A band of humans are pitted in a battle against a distant planet's indigenous population.

The reviews suggest that it's an outstanding movie but I'd rather have members here who have watched it, give a brief review. Anyone? Thanks. :)
 
Vulcan59 said:
Anyone seen this movie yet? Is it worth watching? Plot summary from IMBD states;

A band of humans are pitted in a battle against a distant planet's indigenous population.

The reviews suggest that it's an outstanding movie but I'd rather have members here who have watched it, give a brief review. Anyone? Thanks. :)

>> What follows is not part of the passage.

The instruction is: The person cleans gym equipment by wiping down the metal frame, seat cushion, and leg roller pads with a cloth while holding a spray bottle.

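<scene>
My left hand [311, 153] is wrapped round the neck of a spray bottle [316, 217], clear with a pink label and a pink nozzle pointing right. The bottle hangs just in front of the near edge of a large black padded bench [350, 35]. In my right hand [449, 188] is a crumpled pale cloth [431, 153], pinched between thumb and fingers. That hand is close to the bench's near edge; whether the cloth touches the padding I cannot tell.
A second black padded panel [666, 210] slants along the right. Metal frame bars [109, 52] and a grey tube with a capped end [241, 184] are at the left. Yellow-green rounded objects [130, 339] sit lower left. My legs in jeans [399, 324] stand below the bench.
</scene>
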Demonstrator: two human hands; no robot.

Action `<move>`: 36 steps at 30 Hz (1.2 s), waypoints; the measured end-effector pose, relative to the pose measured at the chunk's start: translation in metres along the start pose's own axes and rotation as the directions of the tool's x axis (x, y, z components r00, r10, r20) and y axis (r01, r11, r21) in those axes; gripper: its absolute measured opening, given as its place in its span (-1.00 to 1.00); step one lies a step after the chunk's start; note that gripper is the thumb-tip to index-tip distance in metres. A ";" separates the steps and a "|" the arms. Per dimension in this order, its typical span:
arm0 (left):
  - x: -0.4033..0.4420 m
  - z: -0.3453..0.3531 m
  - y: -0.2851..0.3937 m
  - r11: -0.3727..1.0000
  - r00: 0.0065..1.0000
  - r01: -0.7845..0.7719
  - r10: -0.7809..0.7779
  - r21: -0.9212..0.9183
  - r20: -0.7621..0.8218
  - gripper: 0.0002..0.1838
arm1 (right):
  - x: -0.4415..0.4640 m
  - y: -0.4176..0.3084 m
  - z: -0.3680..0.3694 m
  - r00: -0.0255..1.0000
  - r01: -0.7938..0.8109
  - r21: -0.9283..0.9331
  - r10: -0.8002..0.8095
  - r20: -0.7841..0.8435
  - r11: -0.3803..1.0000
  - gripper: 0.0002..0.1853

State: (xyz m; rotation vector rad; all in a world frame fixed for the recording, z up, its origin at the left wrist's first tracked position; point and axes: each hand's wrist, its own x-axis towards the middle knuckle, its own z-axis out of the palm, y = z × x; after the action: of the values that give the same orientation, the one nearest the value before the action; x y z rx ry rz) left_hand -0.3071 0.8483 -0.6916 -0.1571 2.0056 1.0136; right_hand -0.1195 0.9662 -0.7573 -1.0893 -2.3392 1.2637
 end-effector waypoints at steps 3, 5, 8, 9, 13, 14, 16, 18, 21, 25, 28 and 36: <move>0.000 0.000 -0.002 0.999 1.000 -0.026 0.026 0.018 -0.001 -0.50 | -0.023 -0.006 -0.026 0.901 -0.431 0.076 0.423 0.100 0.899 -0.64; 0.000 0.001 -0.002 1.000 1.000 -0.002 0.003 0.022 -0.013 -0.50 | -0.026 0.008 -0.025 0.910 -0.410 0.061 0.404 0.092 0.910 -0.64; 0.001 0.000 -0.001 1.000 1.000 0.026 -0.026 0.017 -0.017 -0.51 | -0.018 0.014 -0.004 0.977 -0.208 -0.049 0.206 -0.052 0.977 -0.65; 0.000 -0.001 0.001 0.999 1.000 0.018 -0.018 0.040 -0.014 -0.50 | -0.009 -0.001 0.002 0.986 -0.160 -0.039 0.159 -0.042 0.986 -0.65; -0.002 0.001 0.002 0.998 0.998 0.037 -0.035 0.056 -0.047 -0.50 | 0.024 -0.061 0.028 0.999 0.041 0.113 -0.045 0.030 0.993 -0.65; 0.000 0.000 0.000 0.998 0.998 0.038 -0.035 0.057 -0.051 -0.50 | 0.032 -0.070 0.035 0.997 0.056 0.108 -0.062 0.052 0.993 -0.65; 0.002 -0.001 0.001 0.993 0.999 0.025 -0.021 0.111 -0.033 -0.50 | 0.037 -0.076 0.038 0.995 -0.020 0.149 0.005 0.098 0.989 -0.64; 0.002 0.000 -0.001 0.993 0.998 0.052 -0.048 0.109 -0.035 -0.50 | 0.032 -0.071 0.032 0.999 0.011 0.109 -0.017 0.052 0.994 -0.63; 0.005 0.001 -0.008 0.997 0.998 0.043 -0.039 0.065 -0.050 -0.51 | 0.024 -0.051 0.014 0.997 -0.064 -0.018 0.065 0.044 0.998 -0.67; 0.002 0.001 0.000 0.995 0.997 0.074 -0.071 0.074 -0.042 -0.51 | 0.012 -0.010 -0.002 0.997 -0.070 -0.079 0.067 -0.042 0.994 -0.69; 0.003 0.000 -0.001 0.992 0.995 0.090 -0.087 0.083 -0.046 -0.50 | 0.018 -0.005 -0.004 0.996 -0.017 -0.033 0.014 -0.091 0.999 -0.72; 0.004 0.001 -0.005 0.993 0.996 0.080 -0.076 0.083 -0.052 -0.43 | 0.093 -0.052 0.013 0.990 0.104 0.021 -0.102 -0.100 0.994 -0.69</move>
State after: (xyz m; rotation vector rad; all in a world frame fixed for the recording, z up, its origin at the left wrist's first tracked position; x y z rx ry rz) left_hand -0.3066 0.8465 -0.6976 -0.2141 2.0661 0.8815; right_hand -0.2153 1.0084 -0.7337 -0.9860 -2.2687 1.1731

It's supposed to open this Friday, I had hoped to see it, but its a money issue. :( We've rolled change to see movies before, and this might be one of those. ;) I'll review it if we manage to make it.
 
Ah thanks Gimpy. I just noticed that the release date is 18 December in the US but it's already screening in theatres here in NZ. :)
 
Yeah I was wondering what forum member's take on this movie was also.

A little side note:

I know that James Cameron had wanted to make this movie in the 90's but he didn't because he thought the CGI was not adequate enough for what he wanted to do. But he patent the name Avatar for his movie in like 98 or something. And because of this, the M. Night Shamalan movie of the cartoon series the Avatar: The Last Air Bender was named just "The Last Air Bender". Because they lost in court to Cameron :P

Either way, I’m looking forward to watching both Avatars. :D
 
My mom and I are going to see it on Friday. Will let you all know my impressions.

My current impression from the trailer, is that "our" imperialistic forces once again seek to devastate an indigenous population and take their land/planet & resources by force. But the Empire's 'mole' comes to identify with the population and recognize the wrongness of the invasion and switches sides.

The special effects look awsome!!!
 
It's been released in France yesterday. According to one review, the special effects are great but the plot is very caricatural, typically hollywoodian (no wonder, it's James Cameron!). For the reviewer, it's still worth the watch though because of the visuals which are truly awesome.
 
Just read a review in the local paper.

The concensus is pretty much the same: amazing effects, but simplistic plot. It was described as "Dances with Aliens" :lol2:

Herondancer
 
The reviews have been uniformly positive. It is being described as a game changer to movie making.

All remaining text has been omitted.